Take advantage of this barren season and plant deciduous trees with excellent bark color and texture. The luminescent bark on the trunk and limbs of the European Whitebark Birch (Betula utilis var, jacquemontii) is breathtaking. Its stunning brother, the River Birch (Betula nigra), has cinnamon-brown bark that flakes and curls in translucent sheets.

A single, clump-forming birch has multiple trunks to show off its bark but won’t overwhelm a small garden. If you have a large property with rocky, well-drained soil in full sun, plant a stand of Aspen for their ghostly gray winter bark. If you don’t intend to plant this winter, mark the ideal location now, so you know where to plant when springtime weather returns.

Two small trees that grow easily in Clark County and shine in winter are the Paper Bark Maple (Acer griseum) and Coral Bark Maple (Acer palmatum, Sangokaku). The peeling, paperlike bark on Acer griseum curls back to reveal bright cinnamon branches and the Coral Bark Maple has the red and hot pink highlights on the newest twigs and branches.

A choice I make for my winter garden is to leave two water features operating through the season. Since I live at an elevation of 1,250 feet, we can expect at least two or three substantial snowfalls a year. Last week, John, my nearest neighbor, measured seven inches in his driveway. I like to leave one fountain flowing for visual interest to the house entry and the other as a drinking fountain for visiting wildlife.

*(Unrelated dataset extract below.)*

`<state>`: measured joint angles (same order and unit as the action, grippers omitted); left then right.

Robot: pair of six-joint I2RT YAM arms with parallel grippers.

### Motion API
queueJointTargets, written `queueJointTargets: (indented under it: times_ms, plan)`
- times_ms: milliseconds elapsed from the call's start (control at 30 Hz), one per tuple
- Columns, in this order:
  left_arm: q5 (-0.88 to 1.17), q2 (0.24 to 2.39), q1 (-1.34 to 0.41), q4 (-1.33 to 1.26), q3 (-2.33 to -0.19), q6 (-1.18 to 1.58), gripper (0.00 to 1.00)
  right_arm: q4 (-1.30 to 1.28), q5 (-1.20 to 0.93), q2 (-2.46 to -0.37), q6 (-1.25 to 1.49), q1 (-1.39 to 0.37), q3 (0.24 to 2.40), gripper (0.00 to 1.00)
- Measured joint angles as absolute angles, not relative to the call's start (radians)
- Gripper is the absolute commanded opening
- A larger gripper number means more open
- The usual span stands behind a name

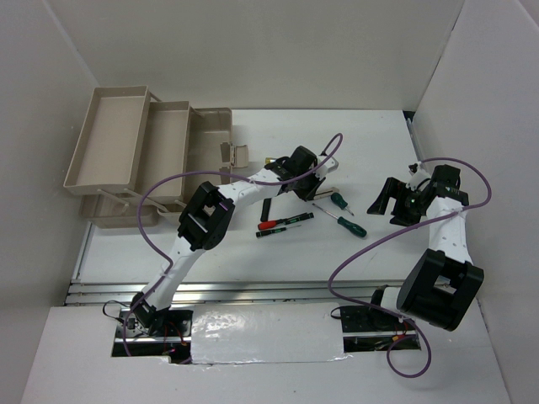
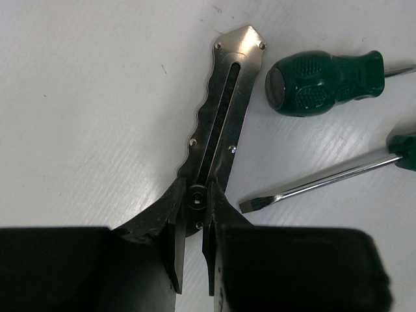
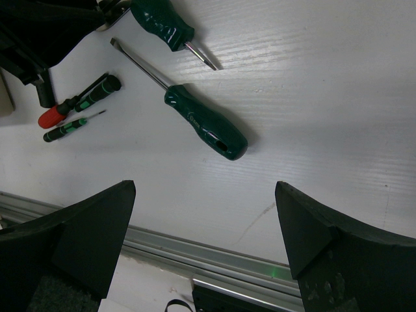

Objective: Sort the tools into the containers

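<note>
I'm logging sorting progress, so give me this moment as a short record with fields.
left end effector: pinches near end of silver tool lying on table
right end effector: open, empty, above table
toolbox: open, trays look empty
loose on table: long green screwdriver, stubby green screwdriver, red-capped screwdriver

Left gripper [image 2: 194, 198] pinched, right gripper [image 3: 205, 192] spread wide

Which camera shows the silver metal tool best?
Left wrist: the silver metal tool lies nearly whole and sharp, its near end between the fingers of the left gripper. Top external shows only a silver sliver beyond that gripper. Right wrist catches at most a pale scrap at its top edge.
</note>
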<state>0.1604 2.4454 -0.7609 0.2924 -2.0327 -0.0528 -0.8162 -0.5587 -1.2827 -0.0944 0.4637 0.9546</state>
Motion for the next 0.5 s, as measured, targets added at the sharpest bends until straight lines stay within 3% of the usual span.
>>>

The focal point of my entry courtyard is a tiered, lion head fountain. This fountain adds sound and movement to the entry and since I continue to have the occasional garden visitor throughout the winter, I choose to keep this fountain running. To assure its continuing operation, I have installed a pond heater to keep the water from freezing.

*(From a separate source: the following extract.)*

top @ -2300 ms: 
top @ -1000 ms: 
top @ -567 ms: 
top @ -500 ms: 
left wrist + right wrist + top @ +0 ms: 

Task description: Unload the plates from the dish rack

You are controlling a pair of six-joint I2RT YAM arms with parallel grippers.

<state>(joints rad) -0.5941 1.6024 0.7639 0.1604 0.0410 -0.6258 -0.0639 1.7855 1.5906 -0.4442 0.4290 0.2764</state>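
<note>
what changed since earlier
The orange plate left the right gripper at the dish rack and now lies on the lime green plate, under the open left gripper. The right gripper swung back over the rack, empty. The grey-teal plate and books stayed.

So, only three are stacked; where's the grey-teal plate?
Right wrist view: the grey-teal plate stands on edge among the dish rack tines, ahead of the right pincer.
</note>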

The other water feature is a large, nature-inspired pool with a stone bubbler at one end and a concrete statue of the Frog King at the opposite end. The bubbler is set away from the pond’s edge and offers a safe haven for small birds to flit from nearby trees and drink fresh water. A dozen or more goldfish called shubunkins spend winter in the deep end of the pond. The strong circulation of water keeps this pond from freezing over.

The alternative would be to drain both water features completely for the winter. It would also be necessary to remove and store the water pumps. Water left in any enclosed container, whether a water feature, plant container or watering can, has the possibility of breaking the container when water freezes. If a pump remains submerged in water that might freeze over winter, it’s very likely the pump would be destroyed in the process.

One problem with garden catalog shopping is that there is a salesman’s voice telling you what plants you need in your garden. A catalog is essentially an advertisement with a shopping list attached. That friendly voice wants you to buy at least one of everything you see. Although catalog pictures are beautiful, when we shop from a local nursery we get to see the actual plant we will be taking home.

Most of us are used to buying plants off the shelf that range in size from a two-inch-square pot to sizes measured in gallons. This is not necessarily so in a catalog. Many of the plants they send you could probably fit into a plastic sandwich bag without crowding out the turkey on rye. Always check the small print for details about the size and quality of the plants each company will mail to you.

Before you make your final plant catalog order, cross-reference each decision by checking out the plant’s true nature in a reliable resource such as the Sunset Western Garden Book. This will add realistic, nonbiased information on zone, soil requirements and the ultimate size of your plant choice. Always check for a money-back guarantee or at the very least a guarantee of plant replacement.

I have to admit that I’m a catalog window shopper. I don’t buy a lot, but I do rely on them for inspirational fuel and to tide me over during the in-between season of late winter and early spring. I remind myself that local nurseries will soon carry flats of colorful primrose and cheerful daffodils. Most of the plants on my wish list wait in limbo for the arrival of spring.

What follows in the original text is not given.